Тем временем ОСТ, как и все художественные и архитектурные объединения, самораспустился, и уже в июне 1932 года был создан Московский союз советских художников (практически все, кто считал себя художником — около 600 человек, — были приняты в МОССХ). Лабаса включили в состав экспозиционно-оформительской комиссии выставки «Художники РСФСР за 15 лет»[86], вместе с которой он осенью уехал в Ленинград[87]. Председателем комиссии был И. Э. Грабарь, а Сергей Герасимов, Истомин, Павел Кузнецов, Лабас, молодой московский критик Андрей Чегодаев и несколько ленинградцев назначены «бригадирами». Впервые за 15 послереволюционных лет художники всех течений и направлений выставлялись вместе. С большим трудом, но жюри сумело соблюсти баланс сил при явном перевесе тех, кого Лабас причислял к «противоборствующей партии». «Во время развески в Русском музее всем бросилось в глаза, что картины Лентулова, Кончаловского, Шевченко, Кузнецова, Петрова-Водкина и наши, бывших ОСТовцев, выглядят светлее и праздничнее, а работы бывшего АХРР — более темными, даже мрачными. Федя Богородский[88] захотел полностью изменить экспозицию. Но Грабарь категорически отказался, сказав, что дело не в развеске, а в живописи, которую АХРРовцы строят только на светотени». Зато полгода спустя, когда выставка переехала в Москву, Богородский сотоварищи взяли реванш: многие работы в экспозицию не включили вообще, а некоторых формалистов нарочно выставили в отдельных залах — «в назидание» молодым. Из двадцати работ Лабасу оставили десять: ни «Первый паровоз на Турксибе», ни «Утро на аэродроме», ни «Переправа через Буг» на выставку не попали.
Московская версия выставки «Художники РСФСР за 15 лет» открылась в Историческом музее в июне 1933 года, а кампанию против художников-формалистов запустили еще весной. Возглавить «движение» было поздно, но присоединиться, заработав неплохой капитал, — самое время. Лабас сам был свидетелем тому, как Богородский провоцировал пришедшего на выставку Горького на разговор о формализме. «„Как вы думаете, Алексей Максимович, эти работы формалистические? Вот видите, как это написано“, — спрашивал Богородский, останавливаясь то у одной, то у другой картины. — „Я вам не репортер и не могу вот так на бегу посмотреть и высказать свое мнение, — отвечал пролетарский писатель. — Знаю, что вам от меня нужно. А потом будете говорить: „Горький так сказал!““».

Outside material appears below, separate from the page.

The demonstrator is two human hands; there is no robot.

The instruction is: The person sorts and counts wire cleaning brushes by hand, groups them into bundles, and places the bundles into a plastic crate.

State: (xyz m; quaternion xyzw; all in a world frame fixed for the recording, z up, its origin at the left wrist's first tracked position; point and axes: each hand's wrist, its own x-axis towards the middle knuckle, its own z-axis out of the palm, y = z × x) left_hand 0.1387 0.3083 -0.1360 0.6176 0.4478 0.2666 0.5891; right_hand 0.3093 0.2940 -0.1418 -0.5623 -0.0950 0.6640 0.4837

В изобразительное искусство Горький особо не вмешивался — на это были брошены главный редактор журналов «Искусство» и «Творчество» Осип Бескин и другие партийные критики. Программный текст «О формализме в живописи» оказался настолько востребован моментом, что в конце года вышел отдельной брошюрой тиражом пять тысяч экземпляров. Главный удар пришелся по Древину, Штеренбергу и Тышлеру, рикошетом задев и Лабаса, чья картина «Акула империализма» (вариация 1932 года на любимую еще со времен Гражданской войны тему) почему-то была помещена на первой странице. И это притом что Бескин не считал Лабаса безнадежным «с точки зрения возможности перестройки». За таких художников-формалистов, как Лабас, писал критик, следует бороться, «бороться за направление творческих элементов их мастерства (иногда подлинных, а зачастую очень раздутых) в русло социалистического строительства». Ведь, как написал Бескин, реалистические элементы явно начинали проникать в его пока еще формалистическое творчество.
Художника попытались наставить на правильный путь и пригласили «поговорить». Беседу вел некий Д., «весьма в то время ответственное лицо в изобразительном искусстве», чей инициал Александр Аркадьевич так и не решился раскрыть. Д. предложил признаться в ошибках и пообещал опубликовать «покаянное письмо», после чего перечислил названия картин, от которых автору следовало отречься. Затем состоялся следующий диалог:
Покаянных писем Лабас писать не стал, манеры не изменил и так и остался «романтиком-интуитивистом», уходящим, согласно Бескину, «в некую отвлеченную лирику, претворенную в глубоко-субъективных образах-символах». За него попытался заступиться Илья Эренбург (Лабас нравился ему как художник, да и с сестрами Идельсон Илья Григорьевич был дружен). В изобразительном искусстве Эренбург разбирался получше Горького: как-никак провел многие годы среди богемы Монпарнаса, приятельствовал с Пикассо и все такое.